Re: My version

From: Francesco Brighenti
Message: 63307
Date: 2009-02-21

--- In cybalist@yahoogroups.com, "Andrew Jarrette" <anjarrette@...>
wrote:

> Francesco, I just wanted to ask, so that I can be certain that I
> understand:
>
> Were you saying that Sicilian, Corsican, Gallo-Italian, Venetian,
> Neapolitan, and all the other "dialects of Italian" are better
> considered modern dialects of Vulgar Latin, since that is their
> common starting point, and standard Italian is not a common
> starting point?

Yes, I were saying that, but mind that the regional diversification
of Latin into many 'Vulgar Latins', in the Italian as well as in
many other western provinces of the Roman Empire, dates from the
last centuries of the imperial period. There was, of course, no
monolithic Vulgar Latin, and the development of the various Italian
(and Romance at large) dialects from as many forms of Vulgar Latin
took centruries to lead to the proto-forms of the modern Romance
dialects (some of which were given the status of national languages
for socio-political reasons) as we know them.

> If so, it seems that by that definition they are equal in status to
> Spanish, Portuguese, French, etc., and also Catalan, Occitan, and
> the other non-national modern descendants of Vulgar Latin.
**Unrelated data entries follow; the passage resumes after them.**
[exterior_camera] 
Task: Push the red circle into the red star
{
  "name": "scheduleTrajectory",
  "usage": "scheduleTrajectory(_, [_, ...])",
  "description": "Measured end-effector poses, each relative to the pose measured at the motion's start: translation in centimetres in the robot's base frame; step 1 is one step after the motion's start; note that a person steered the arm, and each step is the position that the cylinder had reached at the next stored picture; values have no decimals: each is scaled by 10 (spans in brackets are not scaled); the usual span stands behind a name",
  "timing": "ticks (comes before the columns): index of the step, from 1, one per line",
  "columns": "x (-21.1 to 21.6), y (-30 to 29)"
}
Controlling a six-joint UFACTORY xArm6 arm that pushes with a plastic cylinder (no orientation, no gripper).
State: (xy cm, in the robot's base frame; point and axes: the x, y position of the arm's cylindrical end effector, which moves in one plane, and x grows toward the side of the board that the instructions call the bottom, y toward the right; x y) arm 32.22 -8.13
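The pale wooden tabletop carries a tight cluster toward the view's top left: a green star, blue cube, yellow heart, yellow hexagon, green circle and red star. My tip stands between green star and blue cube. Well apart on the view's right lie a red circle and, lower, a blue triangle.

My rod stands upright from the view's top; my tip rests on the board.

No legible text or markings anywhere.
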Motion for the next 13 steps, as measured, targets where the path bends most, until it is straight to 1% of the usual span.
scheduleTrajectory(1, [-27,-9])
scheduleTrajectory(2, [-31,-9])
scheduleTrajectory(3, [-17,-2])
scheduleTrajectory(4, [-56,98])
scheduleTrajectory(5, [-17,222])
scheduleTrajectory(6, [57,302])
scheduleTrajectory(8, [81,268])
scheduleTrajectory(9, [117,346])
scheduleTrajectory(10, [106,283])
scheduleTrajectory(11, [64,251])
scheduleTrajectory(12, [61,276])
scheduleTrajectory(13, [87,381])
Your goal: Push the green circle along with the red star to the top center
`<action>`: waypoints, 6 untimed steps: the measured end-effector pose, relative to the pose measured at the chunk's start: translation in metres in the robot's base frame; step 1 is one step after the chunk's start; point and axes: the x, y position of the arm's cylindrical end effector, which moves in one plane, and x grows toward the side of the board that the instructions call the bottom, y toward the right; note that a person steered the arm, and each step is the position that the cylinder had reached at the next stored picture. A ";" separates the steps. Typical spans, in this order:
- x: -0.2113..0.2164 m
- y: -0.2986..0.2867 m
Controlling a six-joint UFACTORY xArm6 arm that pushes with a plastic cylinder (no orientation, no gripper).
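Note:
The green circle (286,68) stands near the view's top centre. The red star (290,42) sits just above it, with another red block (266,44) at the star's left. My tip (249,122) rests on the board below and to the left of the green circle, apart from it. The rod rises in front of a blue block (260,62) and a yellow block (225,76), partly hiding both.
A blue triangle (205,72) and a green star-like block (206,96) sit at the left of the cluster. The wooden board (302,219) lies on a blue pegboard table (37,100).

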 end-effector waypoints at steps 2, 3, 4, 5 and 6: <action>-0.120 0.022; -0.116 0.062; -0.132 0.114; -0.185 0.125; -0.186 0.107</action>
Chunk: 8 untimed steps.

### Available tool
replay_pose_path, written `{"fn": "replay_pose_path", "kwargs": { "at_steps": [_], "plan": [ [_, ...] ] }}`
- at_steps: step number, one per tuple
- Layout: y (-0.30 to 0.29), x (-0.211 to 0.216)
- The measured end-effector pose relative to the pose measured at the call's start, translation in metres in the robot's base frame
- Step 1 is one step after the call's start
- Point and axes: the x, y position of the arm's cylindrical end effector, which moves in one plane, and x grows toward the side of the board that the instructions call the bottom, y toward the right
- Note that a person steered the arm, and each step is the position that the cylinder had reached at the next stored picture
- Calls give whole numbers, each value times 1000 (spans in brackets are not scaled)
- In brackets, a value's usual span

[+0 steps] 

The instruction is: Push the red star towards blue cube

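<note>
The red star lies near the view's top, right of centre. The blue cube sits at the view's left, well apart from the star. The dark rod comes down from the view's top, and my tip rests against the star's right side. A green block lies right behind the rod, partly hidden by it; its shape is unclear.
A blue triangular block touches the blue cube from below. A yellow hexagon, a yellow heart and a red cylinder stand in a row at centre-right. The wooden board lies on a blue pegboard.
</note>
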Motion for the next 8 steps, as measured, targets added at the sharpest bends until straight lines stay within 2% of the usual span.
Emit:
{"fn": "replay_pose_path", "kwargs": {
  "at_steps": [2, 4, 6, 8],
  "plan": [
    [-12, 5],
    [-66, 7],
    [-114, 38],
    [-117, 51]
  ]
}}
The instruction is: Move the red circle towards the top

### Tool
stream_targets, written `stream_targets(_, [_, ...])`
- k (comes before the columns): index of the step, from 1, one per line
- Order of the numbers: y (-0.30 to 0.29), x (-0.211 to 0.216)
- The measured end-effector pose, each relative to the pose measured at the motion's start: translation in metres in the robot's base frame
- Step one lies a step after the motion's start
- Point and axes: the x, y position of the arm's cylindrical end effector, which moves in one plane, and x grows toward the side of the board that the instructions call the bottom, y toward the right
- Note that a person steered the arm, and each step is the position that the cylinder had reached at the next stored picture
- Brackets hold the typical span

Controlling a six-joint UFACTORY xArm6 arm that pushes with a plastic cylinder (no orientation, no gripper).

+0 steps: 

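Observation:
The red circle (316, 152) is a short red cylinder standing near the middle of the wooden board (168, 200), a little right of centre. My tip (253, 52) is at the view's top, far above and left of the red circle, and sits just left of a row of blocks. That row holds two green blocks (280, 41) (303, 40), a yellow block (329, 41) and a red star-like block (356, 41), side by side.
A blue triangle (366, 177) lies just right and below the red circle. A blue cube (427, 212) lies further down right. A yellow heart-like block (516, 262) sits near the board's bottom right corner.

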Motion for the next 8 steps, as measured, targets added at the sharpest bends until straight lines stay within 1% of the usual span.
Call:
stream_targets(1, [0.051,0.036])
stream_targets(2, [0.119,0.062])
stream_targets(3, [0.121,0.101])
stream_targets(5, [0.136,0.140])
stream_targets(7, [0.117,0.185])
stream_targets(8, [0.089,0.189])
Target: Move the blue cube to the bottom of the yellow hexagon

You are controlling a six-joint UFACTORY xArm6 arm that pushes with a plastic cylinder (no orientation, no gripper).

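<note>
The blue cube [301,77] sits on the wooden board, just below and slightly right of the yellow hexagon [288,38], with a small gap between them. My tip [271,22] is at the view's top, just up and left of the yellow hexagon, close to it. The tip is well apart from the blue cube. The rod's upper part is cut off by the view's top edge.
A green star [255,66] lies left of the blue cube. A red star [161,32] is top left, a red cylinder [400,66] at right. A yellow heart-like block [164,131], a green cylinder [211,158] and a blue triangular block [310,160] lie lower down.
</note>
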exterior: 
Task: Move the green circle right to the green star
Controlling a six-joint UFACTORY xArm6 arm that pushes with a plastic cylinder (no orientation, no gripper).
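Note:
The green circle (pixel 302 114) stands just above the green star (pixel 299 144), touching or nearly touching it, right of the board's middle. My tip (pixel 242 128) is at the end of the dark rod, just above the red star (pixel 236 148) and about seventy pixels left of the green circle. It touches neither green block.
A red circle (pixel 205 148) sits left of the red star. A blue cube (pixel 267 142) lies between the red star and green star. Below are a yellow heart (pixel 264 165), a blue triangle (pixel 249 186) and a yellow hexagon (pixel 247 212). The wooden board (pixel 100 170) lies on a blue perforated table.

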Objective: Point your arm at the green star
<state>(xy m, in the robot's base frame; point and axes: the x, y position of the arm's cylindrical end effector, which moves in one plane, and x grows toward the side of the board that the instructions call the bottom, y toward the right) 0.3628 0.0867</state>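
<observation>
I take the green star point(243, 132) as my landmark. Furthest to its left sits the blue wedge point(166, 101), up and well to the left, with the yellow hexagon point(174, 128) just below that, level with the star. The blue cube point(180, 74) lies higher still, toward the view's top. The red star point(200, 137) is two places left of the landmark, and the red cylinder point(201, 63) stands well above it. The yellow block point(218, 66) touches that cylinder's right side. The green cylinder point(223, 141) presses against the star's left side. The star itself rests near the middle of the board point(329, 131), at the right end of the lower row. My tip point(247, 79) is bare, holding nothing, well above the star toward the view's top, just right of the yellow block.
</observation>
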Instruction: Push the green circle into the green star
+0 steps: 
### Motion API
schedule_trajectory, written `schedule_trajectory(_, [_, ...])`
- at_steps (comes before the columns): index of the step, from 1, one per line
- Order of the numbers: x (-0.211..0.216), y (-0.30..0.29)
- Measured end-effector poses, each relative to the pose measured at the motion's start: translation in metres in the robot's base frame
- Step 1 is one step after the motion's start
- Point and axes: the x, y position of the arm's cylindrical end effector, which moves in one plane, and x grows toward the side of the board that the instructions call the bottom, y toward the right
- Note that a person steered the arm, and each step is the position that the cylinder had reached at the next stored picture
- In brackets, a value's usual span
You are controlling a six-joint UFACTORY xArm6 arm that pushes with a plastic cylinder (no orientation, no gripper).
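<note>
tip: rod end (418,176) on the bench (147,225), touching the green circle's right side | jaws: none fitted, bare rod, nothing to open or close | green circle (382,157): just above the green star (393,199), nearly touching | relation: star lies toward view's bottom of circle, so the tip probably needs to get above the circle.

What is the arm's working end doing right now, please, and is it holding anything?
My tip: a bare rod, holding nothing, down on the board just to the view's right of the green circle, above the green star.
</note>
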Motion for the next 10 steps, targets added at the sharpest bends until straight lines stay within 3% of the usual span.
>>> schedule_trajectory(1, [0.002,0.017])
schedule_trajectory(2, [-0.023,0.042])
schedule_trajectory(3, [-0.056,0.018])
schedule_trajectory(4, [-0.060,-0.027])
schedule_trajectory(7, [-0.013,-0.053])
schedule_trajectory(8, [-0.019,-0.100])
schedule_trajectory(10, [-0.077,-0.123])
So it
> would seem all these modern descendants of Vulgar Latin are
> languages, regardless of political boundaries.

In my humble opinion, Italian dialects have an equal status to that
of standard French, standard Castilian, standard Catalan, the
various Occitan dialects etc. within the ambit of the Western
Romance dialectal continuum as far as their origin through direct
derivation from varieties of Vulgar Latin (combined with specific
substrate influences) is concerned. Some linguists hold that a
dialect gets the language status only after it produces a
substantial literary corpus. In this sense, many dialects of Italy
(or, e.g., of Catalan, such as Valencian) can be regarded as
languages by full right. Otherwise, if one doesn't accept the above
definition, the dialects of Italy must be considered
mere 'dialects', not 'languages'. But they are *not* 'subdivisions'
of the Italian language, which came into existence only in the later
medieval period!

> If a European language spreads beyond Europe, it is either the
> same language (American English) or another language (Afrikaans).
> It is never a dialect in such cases.

Isn't Afrikaans considered a modern dialect of Dutch?